Mayor Wu responds to early-morning protests outside her home

"I love this job & welcome accountability, but I don’t live in an isolated area. My next door neighbor is a 96-year-old veteran who deserves his sleep & we have so many families on our street with young kids who are getting woken up by the hate every morning."

Jessica Rinaldi/Globe Staff
Sgt. Shana Cottone (center) shouted a question to Mayor Michelle Wu as she stood across the street from Wu's home. Jessica Rinaldi/Globe Staff

Mayor Michelle Wu has been grappling with backlash in response to the city’s new COVID-19 vaccine mandate, including disruptive early-morning protests at her home.

The citywide vaccine mandate went into effect on Saturday and requires all city employees to get vaccinated for COVID-19 or face termination. Saturday marked the first day workers must have received at least one vaccine shot.

Melissa George, who was formerly a corrections officer, used a bullhorn to protest the vaccine mandate outside of Boston Mayor Michelle Wu’s home.
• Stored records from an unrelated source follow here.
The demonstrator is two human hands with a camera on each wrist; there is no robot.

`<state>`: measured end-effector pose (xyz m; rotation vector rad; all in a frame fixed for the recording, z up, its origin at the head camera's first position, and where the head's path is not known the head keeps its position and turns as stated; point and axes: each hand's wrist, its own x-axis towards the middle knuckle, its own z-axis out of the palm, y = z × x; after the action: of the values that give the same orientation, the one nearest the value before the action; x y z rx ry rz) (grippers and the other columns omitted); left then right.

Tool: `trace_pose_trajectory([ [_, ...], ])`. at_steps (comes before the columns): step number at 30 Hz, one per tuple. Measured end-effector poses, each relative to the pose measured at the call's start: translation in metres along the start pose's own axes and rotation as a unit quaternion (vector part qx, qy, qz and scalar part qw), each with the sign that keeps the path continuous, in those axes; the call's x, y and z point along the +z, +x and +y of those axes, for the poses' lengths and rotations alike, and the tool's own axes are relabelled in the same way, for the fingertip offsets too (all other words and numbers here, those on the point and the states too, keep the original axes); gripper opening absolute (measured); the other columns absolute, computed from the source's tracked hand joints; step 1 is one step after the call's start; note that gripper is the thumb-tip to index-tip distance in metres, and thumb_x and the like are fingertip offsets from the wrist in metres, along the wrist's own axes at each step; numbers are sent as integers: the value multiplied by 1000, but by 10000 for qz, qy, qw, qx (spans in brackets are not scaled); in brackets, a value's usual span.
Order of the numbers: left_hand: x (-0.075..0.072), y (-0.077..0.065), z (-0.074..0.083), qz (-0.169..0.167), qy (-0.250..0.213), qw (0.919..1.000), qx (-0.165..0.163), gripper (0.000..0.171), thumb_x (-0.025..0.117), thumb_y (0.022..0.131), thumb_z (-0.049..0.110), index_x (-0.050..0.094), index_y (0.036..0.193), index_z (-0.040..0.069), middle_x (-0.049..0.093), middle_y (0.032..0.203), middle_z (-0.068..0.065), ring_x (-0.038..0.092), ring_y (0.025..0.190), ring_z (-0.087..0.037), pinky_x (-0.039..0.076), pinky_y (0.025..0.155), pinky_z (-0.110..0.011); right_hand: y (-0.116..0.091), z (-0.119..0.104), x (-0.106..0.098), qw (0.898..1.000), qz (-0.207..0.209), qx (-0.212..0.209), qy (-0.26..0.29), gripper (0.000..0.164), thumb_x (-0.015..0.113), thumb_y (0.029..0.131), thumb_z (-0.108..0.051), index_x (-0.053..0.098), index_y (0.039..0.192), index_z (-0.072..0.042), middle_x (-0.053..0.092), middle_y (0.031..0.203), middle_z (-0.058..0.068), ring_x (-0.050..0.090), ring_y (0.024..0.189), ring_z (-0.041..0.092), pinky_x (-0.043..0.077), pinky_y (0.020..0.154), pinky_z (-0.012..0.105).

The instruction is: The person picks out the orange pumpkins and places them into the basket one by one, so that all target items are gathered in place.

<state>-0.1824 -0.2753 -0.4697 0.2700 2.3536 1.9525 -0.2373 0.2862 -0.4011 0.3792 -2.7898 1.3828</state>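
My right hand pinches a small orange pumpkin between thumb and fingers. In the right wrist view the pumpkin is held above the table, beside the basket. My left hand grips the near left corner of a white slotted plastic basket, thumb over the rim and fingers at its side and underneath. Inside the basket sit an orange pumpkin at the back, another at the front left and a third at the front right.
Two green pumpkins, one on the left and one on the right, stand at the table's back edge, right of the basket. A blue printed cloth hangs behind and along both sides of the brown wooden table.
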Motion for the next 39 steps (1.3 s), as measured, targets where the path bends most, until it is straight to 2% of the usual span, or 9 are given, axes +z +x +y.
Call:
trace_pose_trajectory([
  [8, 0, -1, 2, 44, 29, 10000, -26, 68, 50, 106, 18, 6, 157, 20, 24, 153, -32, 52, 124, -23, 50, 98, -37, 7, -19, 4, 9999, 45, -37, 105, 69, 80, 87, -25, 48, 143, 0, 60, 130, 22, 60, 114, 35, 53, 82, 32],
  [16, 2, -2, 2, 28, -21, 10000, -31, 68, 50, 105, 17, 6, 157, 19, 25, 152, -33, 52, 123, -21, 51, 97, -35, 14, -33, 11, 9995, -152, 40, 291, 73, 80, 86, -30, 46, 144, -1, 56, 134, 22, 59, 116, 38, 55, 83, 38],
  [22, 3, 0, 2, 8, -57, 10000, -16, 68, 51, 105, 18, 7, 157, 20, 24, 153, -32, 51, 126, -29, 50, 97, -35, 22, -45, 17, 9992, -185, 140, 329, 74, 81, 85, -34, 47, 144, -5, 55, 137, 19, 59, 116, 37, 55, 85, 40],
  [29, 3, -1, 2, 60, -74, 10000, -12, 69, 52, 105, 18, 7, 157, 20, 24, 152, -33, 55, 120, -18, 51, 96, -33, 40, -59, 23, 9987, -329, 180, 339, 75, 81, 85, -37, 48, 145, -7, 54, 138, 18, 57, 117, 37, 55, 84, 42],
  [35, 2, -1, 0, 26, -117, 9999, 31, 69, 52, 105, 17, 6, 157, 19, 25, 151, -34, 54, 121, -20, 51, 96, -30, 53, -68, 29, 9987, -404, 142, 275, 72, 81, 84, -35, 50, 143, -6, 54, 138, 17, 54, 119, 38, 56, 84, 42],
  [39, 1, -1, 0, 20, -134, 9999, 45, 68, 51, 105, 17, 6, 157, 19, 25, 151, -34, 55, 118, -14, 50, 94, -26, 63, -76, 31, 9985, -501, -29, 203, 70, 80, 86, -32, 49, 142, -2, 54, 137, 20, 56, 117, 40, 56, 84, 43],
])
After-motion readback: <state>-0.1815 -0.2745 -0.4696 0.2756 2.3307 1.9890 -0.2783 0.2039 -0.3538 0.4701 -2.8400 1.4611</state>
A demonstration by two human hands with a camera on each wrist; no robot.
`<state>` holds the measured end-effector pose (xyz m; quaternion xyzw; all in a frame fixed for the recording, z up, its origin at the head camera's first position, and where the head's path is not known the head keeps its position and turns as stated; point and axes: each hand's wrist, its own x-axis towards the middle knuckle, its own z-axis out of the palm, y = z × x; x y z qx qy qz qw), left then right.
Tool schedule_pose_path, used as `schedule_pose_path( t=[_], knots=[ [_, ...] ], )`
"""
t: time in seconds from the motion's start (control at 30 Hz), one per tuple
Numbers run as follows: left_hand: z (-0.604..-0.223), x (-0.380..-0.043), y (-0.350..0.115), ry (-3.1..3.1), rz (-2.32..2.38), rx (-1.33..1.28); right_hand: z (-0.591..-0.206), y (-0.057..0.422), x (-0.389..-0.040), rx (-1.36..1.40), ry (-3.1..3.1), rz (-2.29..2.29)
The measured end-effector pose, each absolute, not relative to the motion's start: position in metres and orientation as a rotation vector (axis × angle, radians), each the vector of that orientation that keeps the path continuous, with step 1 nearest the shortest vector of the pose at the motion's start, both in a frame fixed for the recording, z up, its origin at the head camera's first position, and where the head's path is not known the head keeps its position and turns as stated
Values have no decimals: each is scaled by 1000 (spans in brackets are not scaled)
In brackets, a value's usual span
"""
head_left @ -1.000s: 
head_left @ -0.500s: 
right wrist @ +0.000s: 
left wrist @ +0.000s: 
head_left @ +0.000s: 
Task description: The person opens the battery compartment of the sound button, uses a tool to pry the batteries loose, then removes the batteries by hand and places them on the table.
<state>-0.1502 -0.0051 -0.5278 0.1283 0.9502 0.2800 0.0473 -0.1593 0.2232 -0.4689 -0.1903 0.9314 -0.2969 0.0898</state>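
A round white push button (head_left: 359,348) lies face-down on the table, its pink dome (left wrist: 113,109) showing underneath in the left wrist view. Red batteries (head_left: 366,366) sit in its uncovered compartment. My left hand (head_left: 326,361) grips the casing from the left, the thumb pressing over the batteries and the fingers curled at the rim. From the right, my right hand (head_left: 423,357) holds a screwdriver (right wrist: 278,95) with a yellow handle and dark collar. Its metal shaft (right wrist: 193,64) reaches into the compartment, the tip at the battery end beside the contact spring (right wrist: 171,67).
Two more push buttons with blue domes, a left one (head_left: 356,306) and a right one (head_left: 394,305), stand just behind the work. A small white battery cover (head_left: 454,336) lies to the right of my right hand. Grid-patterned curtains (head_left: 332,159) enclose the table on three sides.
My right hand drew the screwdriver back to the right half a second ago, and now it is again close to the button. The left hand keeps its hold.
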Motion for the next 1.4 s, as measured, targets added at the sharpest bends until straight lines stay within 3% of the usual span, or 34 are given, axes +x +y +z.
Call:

It also kicked off the city’s B Together initiative, requiring patrons to show vaccination proof in order to enter certain indoor spaces, like restaurants, bars, gyms, and entertainment venues. Workers in those establishments must also be vaccinated.


Around 7:30 a.m. Saturday, Wu tweeted to a neighbor under her personal @wutrain handle to apologize for “daily sunrise protests” that brought heavy metal and grunge to their neighborhood.


Followers took notice. One person called it “gross” that demonstrators were protesting outside Wu’s home and said they should “go away.”

To that, the mayor responded that she loves her new job and welcomes accountability, but pointed out that she lives in an urban neighborhood that is home to an elderly veteran and families with young kids. 

The mayor has also dealt with chants and comments likening her to a dictator. 

Wu said one of her two sons — aged 4 and 7 — asked during her 37th birthday celebration on Friday who else’s birthday it was because one chant that morning was “Happy Birthday Hitler.”

A protester stood across the street from Mayor Michelle Wu’s home.

“To have a chance at healing & building community, we can’t keep normalizing hate. They’ve shouted on megaphones that my kids will grow up without a mom bc I’ll be in prison,” Wu tweeted

Later Saturday morning, under her official mayor handle, @mayorwu, she shared a video to mark the first day of the city’s B Together initiative.

“Starting today, people ages 12+ will be required to show proof of 1 COVID vaccine dose to enter certain indoor spaces like restaurants, bars & gyms. Thank you for doing your part to keep our communities safe,” the tweet said.

That tweet garnered 125 comments over the next 24 hours — a mix of appreciation from supporters thanking Wu for her decisive leadership, and critics blasting the mandate and personally bashing the mayor.


One critic shared a meme calling Wu a tyrant, while another just said “dictatorship.” 

But many of Wu’s supporters are coming to her defense.

“You are showing all the qualities of a great leader. Decisiveness, fairness, inclusive. You have our support and admiration. Stay strong,” another follower tweeted.